Während Hamburg über Klimaneutralität bis 2040 abstimmt, verzögert sich das modernste Kraftwerk der Stadt. Der Volksentscheid für ein neues Klimagesetz wirkt wie ein Lupenglas. Der Weg zur Energiewende ist hochkomplex – und nicht weniger umstritten.

Es war ein Termin, den Hamburgs Umweltsenatorin Katharina Fegebank (Grüne) wohl lieber vermieden hätte. In wenigen Tagen stimmt die Stadt über den „Zukunftsentscheid“ ab – den Volksentscheid, der Klimaneutralität bis 2040 gesetzlich festschreiben will. Und ausgerechnet an diesem Montag musste Fegebank einräumen, dass Hamburgs modernstes Kraftwerk, das an der Dradenau entsteht, später ans Netz geht. Stattdessen läuft der nicht nur bei ihren Grünen-Parteifreunden verhasste Kohlemeiler in Wedel weiter – schon mehr als eine Dekade ist seit den ersten Abschaltplänen vergangen.

Draußen wirbelte Staub über die Kraftwerksbaustelle im Hamburger Hafen, drinnen im ersten Stock eines provisorischen Gebäudes saßen wenige ausgewählte Journalisten. Fegebank gegenüber hatte Kirsten Fust, die technische Geschäftsführerin der Hamburger Energiewerke, Platz genommen.
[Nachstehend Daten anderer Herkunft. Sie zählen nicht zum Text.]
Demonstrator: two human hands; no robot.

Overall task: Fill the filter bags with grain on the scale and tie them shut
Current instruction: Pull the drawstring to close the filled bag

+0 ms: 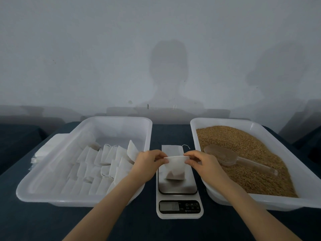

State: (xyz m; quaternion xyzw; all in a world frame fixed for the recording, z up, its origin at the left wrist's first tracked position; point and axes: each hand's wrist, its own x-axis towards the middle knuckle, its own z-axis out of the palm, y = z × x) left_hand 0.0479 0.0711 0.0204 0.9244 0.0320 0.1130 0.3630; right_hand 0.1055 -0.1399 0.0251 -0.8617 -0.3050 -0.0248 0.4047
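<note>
Filter bag [175, 168] between both hands' grips, over scale [178, 188].

A table [52, 223] covered in dark blue cloth stood against a pale wall [86, 49]. Three things sat on it in a row, each just beside the next: a white plastic tray [69, 197] on the left, a kitchen scale [179, 208] in the middle and a second white tray [260, 202] on the right. A low white stack [40, 153] lay against the left tray's outer side, partly hidden by it.
</note>
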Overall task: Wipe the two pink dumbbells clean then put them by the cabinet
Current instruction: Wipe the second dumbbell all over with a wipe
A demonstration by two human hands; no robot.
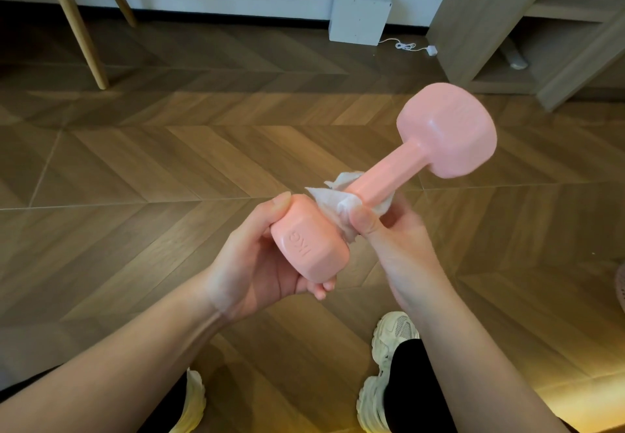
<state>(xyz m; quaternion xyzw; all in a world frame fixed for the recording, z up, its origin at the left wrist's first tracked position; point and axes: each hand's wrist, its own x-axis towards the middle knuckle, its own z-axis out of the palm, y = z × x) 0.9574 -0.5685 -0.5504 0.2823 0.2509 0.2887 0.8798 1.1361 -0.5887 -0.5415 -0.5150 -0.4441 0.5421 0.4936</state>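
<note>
Above the floor, near centre, the left hand (257, 257) grips the pink dumbbell (382, 179) by its near head; its long axis runs far-right toward the cabinet (473, 27), while the right hand (389, 229) pinches a tissue (341, 199) round the handle

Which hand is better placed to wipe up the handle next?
The right hand: it pinches the tissue round the dumbbell handle, while the left hand grips the near head.

Smooth, glossy pink dumbbell (389, 182); crumpled white paper wipe (341, 202); matt wood-grain floor (169, 162).
</note>
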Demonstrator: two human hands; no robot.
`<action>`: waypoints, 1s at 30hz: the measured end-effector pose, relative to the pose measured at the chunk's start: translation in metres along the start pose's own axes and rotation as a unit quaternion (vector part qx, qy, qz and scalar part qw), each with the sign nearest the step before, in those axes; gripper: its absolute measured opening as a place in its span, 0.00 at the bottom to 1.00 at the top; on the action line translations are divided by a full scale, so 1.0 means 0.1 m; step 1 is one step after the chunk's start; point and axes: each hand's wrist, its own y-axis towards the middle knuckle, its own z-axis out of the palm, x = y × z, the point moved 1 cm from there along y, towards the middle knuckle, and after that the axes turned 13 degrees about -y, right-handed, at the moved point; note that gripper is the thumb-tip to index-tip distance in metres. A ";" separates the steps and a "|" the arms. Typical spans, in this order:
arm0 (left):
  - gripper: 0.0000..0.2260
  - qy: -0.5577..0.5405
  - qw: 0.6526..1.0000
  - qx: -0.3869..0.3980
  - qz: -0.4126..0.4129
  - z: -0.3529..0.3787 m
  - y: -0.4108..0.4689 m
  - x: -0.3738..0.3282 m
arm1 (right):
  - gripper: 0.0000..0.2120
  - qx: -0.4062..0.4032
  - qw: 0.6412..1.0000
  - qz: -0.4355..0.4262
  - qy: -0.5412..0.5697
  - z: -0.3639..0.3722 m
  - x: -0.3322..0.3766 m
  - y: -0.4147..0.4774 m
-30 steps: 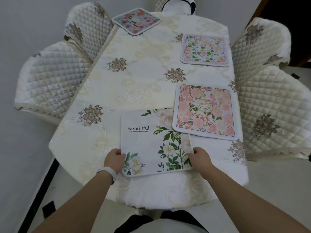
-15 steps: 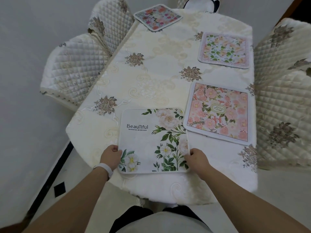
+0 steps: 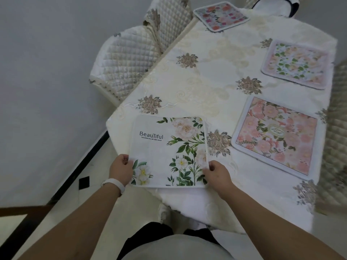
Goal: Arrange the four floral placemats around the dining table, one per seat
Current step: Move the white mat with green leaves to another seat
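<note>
Placement of the last mat: your left hand (image 3: pixel 121 170) and right hand (image 3: pixel 216 172) pinch the white "Beautiful" placemat (image 3: pixel 169 151) by its near corners at the table's (image 3: pixel 216 87) near-left corner. Next, probably square it, then release.

A cream tablecloth (image 3: pixel 216 87) with brownish embroidered flower clusters fills the centre and right of the frame, its edge hanging down at lower centre. Two quilted chairs (image 3: pixel 129 59) stand at the upper left, tucked against the cloth. Another quilted chair (image 3: pixel 336 139) runs down the right edge, blurred. At the top right a white thing with a dark rim (image 3: pixel 276 6) shows; what it is cannot be told. A black strip (image 3: pixel 75 166) crosses the pale floor (image 3: pixel 62 199) at lower left.
</note>
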 end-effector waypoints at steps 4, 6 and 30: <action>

Der Termin war hochrangig besetzt, die beiden Frauen direkt in ihrem Ton. Denn die Botschaft war heikel: Die Gas- und Dampfturbinen-Anlage auf der Dradenau, die das alte Kohlekraftwerk Wedel ablösen soll, wird später fertig. Rohre und tausende Schweißnähte für den Wasserkreislauf der Fernwärme müssen nachgearbeitet werden. 950 Menschen arbeiten im Mehrschichtbetrieb – und trotzdem reicht es nicht, um endlich Ersatz für das 1960er-Jahre Kraftwerk die Elbe abwärts zu schaffen.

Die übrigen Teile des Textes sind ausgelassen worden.